Why Is Shit Always Such A Pain In The Arse?

Well, I guess where else would shit be a pain? Your nose? Don't answer that.

I talked about this in the Legion of Badass, but here's the basics of it out in public: on Wednesday, I wrote issue zero of the newsletter. I was going to upload it to the files area of the Legion. And somewhere between doing the podcast and going to upload it, I managed to corrupt the PDF and save another document over top of it, losing all of the layout and formatting and of course the content of the newsletter.

Now, as a general rule, I do not have problems generating content. I can just sit down and write and content flows out onto the page and everything is fine. But for some reason... I don't really know what it is... when I am replacing a previous piece of content that was done and ready and I was happy with it?

Nothing I do is good enough.

So I'm going to put out issue zero this week, instead of issue 1. I like this better anyway because that means issue 0 of the newsletter goes with episode 10 of the podcast.

This satisfies my need for things to match up. Which begs the question: what about the content for newsletter zero, which dovetailed with episode nine of the podcast?

Well, I'mma put it here in the blog post, instead.

The thrust of the newsletter is, at its heart, how to apply the kind of thing I cover in the podcast to your audience, as opposed to yourself. The podcast is about how to use these ideas with you. The newsletter is about how to use them with others.

So we've talked (well, I've talked) about how to use the carrot and stick mechanism to motivate yourself, especially in combination - where you have the carrot for when you do right, and the stick for when you do wrong, by removing a privilege until you do enough right.

For example, I am not allowed to watch anime until I've done ten issues of the newsletter. This is very distressing to me because I was in the middle of watching Death Note and now I can't finish until I write enough newsletters.

I decided to do this because I am notoriously bad at staying ahead of content and keeping it going out on schedule (e.g. delaying issue zero for a week). So I have to get ten issues out on time or no anime. I did this with the podcast too, but for five episodes - five consecutive podcasts on time or I couldn't watch Netflix.

And that's how you use this stuff with yourself, you just take something you like and say "no more of that until you do this thing." You get the stick until you do as you're told and then you get a carrot.

So let's say you're doing that with your audience. You have a list, or a fan page, or whatever. And you want your audience to do something.
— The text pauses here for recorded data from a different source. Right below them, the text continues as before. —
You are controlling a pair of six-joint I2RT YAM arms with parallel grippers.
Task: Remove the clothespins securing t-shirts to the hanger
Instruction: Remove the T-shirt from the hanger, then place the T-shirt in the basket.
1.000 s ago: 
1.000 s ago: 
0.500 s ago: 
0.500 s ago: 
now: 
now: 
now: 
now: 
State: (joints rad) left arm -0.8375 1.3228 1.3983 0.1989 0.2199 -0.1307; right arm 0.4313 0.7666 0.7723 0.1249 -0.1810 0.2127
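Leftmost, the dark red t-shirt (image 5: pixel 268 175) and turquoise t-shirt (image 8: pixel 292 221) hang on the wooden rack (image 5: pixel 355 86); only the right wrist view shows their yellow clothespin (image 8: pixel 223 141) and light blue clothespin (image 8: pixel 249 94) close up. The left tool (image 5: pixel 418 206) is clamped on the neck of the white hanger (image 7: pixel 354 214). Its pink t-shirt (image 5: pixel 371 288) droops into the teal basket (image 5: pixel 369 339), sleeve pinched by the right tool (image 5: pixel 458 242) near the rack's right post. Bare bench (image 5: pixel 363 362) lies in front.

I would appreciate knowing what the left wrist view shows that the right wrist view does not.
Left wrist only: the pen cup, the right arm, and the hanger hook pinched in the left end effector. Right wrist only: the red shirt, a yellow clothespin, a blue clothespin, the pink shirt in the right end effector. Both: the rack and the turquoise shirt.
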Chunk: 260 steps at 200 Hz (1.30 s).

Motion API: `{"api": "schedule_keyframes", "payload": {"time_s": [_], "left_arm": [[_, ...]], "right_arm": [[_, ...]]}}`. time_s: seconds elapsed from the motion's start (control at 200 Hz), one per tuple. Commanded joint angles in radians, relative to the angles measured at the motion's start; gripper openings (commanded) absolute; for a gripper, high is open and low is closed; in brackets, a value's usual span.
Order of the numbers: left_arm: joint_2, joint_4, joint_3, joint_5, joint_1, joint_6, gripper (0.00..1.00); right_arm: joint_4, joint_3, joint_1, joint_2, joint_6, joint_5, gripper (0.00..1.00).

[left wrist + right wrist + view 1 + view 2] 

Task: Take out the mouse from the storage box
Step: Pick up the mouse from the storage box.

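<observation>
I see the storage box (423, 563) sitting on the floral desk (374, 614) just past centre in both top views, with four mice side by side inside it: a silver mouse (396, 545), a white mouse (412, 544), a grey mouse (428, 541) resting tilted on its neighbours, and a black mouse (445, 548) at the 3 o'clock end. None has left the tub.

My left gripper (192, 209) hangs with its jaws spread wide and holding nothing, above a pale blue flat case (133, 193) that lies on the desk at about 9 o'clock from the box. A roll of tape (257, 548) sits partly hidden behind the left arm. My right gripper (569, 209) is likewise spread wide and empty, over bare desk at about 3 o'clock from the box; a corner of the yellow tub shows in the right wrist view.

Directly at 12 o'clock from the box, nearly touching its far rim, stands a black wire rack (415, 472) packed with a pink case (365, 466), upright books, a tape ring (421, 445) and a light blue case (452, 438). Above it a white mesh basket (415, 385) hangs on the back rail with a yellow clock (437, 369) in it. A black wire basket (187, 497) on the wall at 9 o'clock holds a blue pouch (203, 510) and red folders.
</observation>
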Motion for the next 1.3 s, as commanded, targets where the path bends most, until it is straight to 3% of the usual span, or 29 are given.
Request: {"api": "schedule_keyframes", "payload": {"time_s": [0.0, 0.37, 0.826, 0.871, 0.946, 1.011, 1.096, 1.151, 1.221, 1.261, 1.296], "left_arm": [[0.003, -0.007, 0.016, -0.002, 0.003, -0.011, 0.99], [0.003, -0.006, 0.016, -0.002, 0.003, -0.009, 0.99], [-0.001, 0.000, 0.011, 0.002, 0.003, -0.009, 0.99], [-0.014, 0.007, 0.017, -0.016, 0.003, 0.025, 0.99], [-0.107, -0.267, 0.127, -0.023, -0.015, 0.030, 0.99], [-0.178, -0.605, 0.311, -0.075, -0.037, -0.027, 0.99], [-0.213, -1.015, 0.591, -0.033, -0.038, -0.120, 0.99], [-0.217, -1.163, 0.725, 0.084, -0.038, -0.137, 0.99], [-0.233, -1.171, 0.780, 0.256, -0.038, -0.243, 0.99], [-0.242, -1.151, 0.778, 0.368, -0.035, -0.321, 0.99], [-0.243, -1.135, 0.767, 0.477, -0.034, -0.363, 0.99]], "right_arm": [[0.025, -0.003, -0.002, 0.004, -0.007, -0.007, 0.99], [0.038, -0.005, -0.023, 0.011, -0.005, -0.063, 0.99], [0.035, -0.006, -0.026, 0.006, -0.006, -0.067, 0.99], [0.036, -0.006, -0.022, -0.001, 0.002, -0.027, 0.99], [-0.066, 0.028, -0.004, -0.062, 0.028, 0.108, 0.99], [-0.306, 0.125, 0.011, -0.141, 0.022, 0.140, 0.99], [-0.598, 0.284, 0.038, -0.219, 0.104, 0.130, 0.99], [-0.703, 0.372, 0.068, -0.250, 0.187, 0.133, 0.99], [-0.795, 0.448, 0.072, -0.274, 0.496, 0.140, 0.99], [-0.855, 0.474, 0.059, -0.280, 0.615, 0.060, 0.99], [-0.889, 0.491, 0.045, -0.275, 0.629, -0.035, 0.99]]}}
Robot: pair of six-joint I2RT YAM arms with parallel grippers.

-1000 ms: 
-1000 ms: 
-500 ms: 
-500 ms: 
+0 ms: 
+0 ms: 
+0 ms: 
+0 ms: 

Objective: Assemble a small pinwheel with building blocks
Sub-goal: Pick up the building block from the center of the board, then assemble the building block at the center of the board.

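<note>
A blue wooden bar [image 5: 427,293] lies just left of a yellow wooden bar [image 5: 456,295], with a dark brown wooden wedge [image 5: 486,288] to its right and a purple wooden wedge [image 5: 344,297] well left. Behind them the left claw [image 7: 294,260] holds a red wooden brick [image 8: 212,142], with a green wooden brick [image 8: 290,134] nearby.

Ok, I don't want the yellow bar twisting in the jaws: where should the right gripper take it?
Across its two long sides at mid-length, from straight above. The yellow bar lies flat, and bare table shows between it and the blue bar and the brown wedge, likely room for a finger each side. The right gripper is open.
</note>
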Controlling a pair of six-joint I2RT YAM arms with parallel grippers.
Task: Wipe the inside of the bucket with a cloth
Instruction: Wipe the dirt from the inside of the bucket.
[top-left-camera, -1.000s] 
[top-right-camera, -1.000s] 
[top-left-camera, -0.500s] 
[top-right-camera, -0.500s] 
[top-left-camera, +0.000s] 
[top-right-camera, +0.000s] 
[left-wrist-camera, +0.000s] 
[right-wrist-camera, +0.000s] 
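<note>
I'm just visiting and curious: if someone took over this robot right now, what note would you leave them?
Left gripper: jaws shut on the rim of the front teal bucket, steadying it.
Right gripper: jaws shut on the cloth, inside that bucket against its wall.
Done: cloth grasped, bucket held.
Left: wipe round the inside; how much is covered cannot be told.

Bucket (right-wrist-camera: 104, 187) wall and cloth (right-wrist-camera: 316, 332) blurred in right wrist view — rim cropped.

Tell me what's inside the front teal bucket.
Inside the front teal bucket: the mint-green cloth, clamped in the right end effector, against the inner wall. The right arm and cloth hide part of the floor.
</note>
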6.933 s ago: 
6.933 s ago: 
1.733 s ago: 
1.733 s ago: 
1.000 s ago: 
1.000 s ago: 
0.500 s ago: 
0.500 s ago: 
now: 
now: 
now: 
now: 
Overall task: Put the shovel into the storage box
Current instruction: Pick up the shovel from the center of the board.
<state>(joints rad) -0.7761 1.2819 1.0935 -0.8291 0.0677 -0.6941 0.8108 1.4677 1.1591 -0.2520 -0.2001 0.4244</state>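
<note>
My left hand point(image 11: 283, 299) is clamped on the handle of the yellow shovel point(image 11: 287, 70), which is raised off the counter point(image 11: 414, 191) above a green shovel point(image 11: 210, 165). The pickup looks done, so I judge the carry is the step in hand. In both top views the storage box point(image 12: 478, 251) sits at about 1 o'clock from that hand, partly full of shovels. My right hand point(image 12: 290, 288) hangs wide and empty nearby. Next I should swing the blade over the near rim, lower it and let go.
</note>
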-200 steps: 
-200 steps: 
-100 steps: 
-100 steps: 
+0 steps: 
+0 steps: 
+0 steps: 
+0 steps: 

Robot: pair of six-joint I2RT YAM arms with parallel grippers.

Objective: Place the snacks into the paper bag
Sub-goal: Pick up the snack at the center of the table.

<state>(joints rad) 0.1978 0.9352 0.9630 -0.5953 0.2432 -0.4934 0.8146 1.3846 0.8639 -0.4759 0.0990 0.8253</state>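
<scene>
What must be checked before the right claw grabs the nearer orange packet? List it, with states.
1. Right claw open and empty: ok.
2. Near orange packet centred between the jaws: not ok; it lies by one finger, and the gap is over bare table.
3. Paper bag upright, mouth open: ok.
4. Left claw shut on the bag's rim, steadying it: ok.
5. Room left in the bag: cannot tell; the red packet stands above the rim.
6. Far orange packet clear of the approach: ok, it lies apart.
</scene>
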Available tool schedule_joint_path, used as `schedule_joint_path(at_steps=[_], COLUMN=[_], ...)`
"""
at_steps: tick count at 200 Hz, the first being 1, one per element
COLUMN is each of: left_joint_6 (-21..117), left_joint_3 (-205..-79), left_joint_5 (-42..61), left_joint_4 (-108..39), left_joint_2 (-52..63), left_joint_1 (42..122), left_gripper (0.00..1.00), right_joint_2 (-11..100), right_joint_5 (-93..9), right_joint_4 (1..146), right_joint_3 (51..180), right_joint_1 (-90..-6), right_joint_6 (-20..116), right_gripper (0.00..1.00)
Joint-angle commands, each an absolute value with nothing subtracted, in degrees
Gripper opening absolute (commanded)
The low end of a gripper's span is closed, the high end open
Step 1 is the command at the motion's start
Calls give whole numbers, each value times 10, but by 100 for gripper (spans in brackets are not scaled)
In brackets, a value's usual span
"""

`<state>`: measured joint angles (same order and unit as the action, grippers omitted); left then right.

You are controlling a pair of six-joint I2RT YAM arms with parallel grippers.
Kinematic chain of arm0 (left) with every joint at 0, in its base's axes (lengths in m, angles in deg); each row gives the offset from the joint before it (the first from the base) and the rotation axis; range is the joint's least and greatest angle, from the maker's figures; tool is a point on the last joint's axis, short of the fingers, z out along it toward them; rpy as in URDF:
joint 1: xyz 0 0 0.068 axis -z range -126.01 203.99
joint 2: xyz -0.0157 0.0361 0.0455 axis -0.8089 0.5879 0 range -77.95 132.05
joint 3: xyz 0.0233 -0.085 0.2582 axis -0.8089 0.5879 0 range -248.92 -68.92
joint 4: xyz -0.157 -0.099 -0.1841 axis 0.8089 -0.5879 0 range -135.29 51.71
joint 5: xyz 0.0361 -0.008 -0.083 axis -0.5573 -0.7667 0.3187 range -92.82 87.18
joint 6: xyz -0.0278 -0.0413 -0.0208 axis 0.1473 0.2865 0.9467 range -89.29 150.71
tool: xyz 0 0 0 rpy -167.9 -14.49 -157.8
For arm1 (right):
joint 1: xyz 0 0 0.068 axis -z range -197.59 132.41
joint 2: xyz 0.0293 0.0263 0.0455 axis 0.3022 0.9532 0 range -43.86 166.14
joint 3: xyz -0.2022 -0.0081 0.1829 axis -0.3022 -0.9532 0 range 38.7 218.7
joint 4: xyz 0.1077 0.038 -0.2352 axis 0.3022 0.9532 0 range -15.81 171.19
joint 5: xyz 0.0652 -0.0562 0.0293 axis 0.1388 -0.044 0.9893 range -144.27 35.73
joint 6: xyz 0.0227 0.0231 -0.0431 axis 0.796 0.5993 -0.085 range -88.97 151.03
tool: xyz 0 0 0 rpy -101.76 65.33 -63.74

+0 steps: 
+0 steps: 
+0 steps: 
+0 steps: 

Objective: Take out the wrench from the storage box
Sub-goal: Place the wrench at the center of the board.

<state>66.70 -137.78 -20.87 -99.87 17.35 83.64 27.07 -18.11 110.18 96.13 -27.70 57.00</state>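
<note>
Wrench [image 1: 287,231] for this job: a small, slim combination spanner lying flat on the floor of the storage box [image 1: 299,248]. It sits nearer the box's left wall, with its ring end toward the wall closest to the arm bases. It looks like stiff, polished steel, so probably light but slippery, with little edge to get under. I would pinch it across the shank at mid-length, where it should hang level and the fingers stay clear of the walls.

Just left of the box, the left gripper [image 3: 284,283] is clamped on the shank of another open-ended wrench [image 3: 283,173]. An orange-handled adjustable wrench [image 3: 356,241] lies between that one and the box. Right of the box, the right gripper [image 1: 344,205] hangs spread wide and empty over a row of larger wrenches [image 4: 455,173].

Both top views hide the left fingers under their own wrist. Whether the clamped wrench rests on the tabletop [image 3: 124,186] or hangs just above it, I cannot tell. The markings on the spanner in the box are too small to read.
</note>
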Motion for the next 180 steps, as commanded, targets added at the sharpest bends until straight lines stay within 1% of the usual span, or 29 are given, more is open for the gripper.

So you communicate to them that by doing what you want, they will get a carrot.

But if they don't they will get the stick. And here's the important part.

The stick can't come from you.

Never ever ever tell your audience to take the carrot or you'll beat them. (A related and more-common issue is bitching that not enough of them are taking the carrot, which is a type of stick: "I AM DISAPPOINT.") The stick has to come from someone else, or ideally from the world or the universe or the industry.

Most people are saying "I'm sitting here, I don't know what to do, and I'm afraid I'll get it wrong." What you want to tell them is "if you just sit here, you'll get the stick, so do this and you'll get a carrot."

Of course you have to tell them what the stick is, and that there's nothing you can do about it because that's just what happens. You're gonna get the stick!

Then you have to tell them what they need to do, and give them a reason why that will help them not get the stick. This in and of itself will often be enough reason for them to do it, but then you sweeten the pot.

You add the carrot.

(This really does sweeten the pot, actually, because adding a carrot absorbs acids and bitter oils from sauces. You know, if you're making such a thing.)

Avoiding the stick is nice, and of course what you tell them to do has its own reward, but now you add the carrot. The carrot should only be available from you - just doing as you tell them isn't enough, they have to come tell you they did it and the results. And then you give them a carrot of some sort - a bonus, a strategy call, whatever.

The idea here is that doing the thing is its own reward, as it should be, and not doing it has consequences which are not your fault... but doing the thing for you has added benefits that they only get because they're special.

This is getting a bit long for a blog post, so I'm going to close it off there. Newsletters will be somewhat longer. But it's noon, and I'm tired, because it's four hours past my bedtime.

See you for the podcast on Wednesday.